In an embodiment, each packet processor 110 is associated with a register file that includes 16 registers denoted as r0 to r15. Register r0 is reserved and reads to r0 always return 0. Register r0 cannot be written to since its default value is always 0. Each packet processor 110 is also associated with eight 1-bit boolean registers, denoted as br0 to br7. Register br7 is reserved and always has a logic value of 1.
FIG. 1E illustrates example custom hardware acceleration blocks 126 a-k according to an embodiment. Policy engine 126 j includes resource management engine 126 a, classification engine 126 b, filtering engine 126 c and metering engine 126 d. Traffic management engine 126 k includes queuing engine 126 f, shaping engine 126 g, congestion avoidance engine 126 h and scheduling engine 126 i.
Resource management engine 126 a determines the number of buffers in payload memory 122 that may be reserved by a particular flow of incoming packets. Resource management engine 126 a may determine the number of buffers based on the priority of the packet and/or the type of flow. Resource management engine 126 a adds to an available buffer count as buffers are released upon transmission of a packet. Resource management engine 126 a also deducts from the available buffer count as buffers are allocated to incoming packets.
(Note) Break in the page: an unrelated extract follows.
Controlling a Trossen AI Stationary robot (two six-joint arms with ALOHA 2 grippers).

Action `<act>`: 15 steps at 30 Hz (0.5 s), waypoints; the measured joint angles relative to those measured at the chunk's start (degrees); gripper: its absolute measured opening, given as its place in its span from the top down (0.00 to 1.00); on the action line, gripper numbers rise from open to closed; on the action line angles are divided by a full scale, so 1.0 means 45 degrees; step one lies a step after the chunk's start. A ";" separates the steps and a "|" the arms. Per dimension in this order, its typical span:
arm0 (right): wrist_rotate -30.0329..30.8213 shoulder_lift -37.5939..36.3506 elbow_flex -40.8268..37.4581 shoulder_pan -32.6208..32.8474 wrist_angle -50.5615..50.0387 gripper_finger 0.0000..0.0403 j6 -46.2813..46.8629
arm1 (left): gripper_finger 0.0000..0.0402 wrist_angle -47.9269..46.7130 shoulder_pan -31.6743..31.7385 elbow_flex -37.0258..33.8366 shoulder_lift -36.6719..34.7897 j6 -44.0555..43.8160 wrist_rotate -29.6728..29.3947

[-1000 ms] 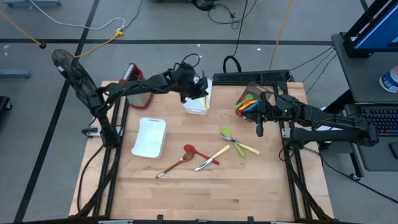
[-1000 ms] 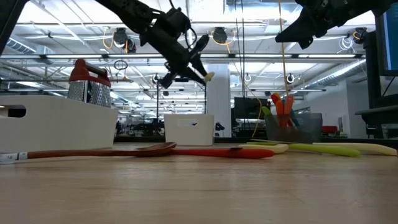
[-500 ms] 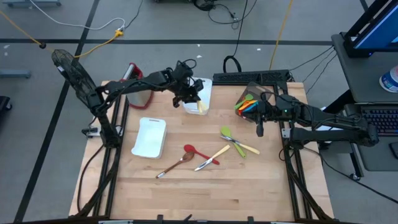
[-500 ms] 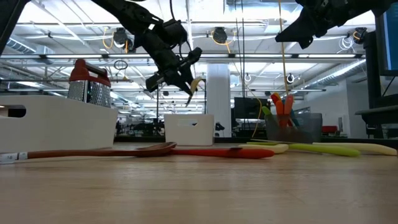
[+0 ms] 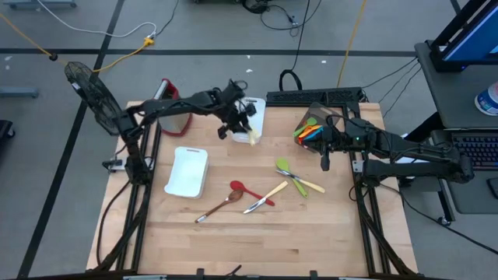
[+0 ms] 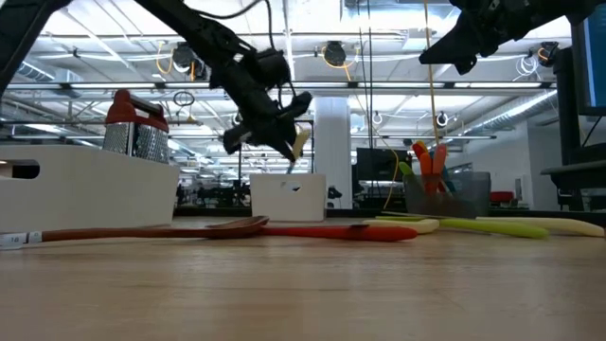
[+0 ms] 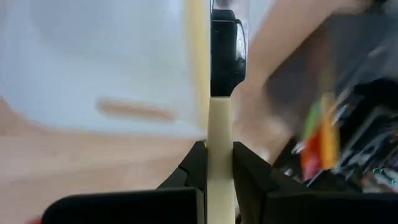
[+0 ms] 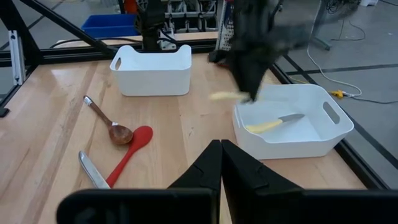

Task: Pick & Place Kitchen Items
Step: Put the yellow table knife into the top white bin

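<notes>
left pincer (image 5: 243, 123) gripped cream knife (image 5: 253, 135), tilted over white bin (image 5: 260, 117) at bench's far edge | right pincer (image 5: 324, 162) closed, hovering near right edge

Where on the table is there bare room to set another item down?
Free: the wide near strip of table below the wooden spoon, and the patch between white tray and green spatula. Crowded: the middle cluster around the red spoon, and the far edge by the white bin.

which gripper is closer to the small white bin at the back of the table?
Left. The left gripper hangs above the small white bin's near edge, holding a cream knife. The right gripper sits apart, near the table's right edge by the utensil holder.
</notes>
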 joint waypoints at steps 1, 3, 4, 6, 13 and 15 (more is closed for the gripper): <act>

Classification engine 126 b determines the class of the packet based on header fields, including but not limited to, receive port, Media Access Control Source Address (MAC-SA), Media Access Control Destination Address (MAC-DA), Internet Protocol (IP) source address, IP destination address, DSCP code, VLAN tags, Transport Protocol Port Numbers and etc. The classification engine may also label the packet by a service identification flow (SID) and may determine/change the quality of service (QoS) parameters in the header of the packet.
Filtering engine 126 c is a firewall engine that determines whether the packet is to be processed or to be dropped.
Metering engine 126 d determines the amount of bandwidth that is to be allocated to a packet of a particular traffic class. For example, metering engine 126 d, based on lookup tables in shared global memory 106, determines the amount of bandwidth that is to be allocated to a packet of a particular traffic class. For example, video and VoIP traffic may be assigned greater bandwidth. When an ingress rate of packets belonging to a particular traffic class exceeds an allocated bandwidth for that traffic class, the packets are either dropped by metering engine 126 d or are marked by metering engine 126 d as packets that are to be dropped later on if congestion conditions exceed a certain threshold.
Handling/forwarding engine 126 e determines the quality of service, IP (Internet Protocol) precedence level, transmission port for a packet, and the priority level of the packet. For example, video and voice data may be assigned a higher level of priority than File Transfer Protocol (FTP) or data traffic.
Queuing engine 126 f determines a location in a transmission queue of a packet that is to be transmitted.
Shaping engine 126 g determines the amount of bandwidth to be allocated for each packet of a particular flow.
Congestion avoidance engine 126 h avoids congestion by dropping packets that have the lowest priority level. For example, packets that have been marked by a Quality of Service (QoS) meter as having low priority may be dropped by congestion avoidance engine 126 h. In another embodiment, congestion avoidance engine 126 h delays transmission of low priority packets by buffering them, instead of dropping low priority packets, to avoid congestion.
Scheduling engine 126 i arranges packets for transmission in the order of their priority. For example, if there are three high priority packets and one low priority packet, scheduling engine 126 i may transmit the high priority packets before the low priority packet.
According to embodiments presented herein, a customized ISA is provided for packet processors 110. The customized ISA provides instructions that allow for fast and efficient processing of packets.
FIG. 2 illustrates an example pipeline 200 for each packet processor 110 according to an embodiment of the invention. Pipeline 200 includes the stages: instruction fetch stage 202, decode and register file access stage 204, execute stage 206 (also referred to as “execution unit” herein), memory access and second execute stage 208 and write back stage 210. In an embodiment, these are hardware implemented stages of processors 110, as will be shown in FIG. 3.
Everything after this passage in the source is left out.